**Problem to solve**
Nothing before the line containing "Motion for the" belongs in the answer; quote that line and all lines after it through the end of the material, word for word.
▬▬▬▬▬▬
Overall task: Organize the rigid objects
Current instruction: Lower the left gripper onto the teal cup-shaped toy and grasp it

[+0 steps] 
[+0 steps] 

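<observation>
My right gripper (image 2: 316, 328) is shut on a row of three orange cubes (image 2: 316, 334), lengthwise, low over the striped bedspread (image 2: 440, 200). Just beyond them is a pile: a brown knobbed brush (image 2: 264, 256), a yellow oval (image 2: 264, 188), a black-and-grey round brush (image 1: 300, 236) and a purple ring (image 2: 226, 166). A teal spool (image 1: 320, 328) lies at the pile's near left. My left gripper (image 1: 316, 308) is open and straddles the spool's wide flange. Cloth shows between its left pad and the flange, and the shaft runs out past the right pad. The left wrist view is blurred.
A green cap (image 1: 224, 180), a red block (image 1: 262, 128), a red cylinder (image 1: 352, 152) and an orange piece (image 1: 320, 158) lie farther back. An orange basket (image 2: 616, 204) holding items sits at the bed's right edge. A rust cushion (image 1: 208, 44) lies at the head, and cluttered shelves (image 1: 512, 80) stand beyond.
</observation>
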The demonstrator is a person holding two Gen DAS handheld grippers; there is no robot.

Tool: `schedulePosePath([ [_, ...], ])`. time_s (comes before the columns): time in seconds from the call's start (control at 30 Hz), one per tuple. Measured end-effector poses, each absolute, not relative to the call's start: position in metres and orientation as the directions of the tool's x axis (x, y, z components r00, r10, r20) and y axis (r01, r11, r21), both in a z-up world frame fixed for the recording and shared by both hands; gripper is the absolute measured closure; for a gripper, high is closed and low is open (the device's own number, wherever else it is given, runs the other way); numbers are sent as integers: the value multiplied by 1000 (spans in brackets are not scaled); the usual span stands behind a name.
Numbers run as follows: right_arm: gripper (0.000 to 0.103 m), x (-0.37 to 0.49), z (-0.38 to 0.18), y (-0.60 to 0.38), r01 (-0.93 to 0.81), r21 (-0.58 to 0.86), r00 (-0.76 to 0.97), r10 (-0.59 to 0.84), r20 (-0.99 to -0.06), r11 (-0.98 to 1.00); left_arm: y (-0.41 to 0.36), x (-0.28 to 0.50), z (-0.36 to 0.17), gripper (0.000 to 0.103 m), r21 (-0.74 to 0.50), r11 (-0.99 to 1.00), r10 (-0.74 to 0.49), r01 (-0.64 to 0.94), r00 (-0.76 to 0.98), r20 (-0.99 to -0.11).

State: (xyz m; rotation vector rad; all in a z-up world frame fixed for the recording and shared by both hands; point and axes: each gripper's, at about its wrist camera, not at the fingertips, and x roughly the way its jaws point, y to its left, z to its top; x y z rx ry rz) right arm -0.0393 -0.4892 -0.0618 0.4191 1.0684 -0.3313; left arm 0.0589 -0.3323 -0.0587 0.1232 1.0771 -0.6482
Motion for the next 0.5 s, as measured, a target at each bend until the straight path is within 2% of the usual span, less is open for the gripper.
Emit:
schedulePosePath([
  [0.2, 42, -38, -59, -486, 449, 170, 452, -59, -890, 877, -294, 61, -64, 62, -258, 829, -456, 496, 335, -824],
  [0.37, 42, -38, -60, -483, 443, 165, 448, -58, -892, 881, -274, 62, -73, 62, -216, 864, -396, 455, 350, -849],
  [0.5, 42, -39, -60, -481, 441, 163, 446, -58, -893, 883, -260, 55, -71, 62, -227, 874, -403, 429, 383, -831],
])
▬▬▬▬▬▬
**Solution**
Motion for the next 0.5 s, as measured, a target at each bend until the straight path is within 2% of the usual span, less is open for the gripper.
Emit:
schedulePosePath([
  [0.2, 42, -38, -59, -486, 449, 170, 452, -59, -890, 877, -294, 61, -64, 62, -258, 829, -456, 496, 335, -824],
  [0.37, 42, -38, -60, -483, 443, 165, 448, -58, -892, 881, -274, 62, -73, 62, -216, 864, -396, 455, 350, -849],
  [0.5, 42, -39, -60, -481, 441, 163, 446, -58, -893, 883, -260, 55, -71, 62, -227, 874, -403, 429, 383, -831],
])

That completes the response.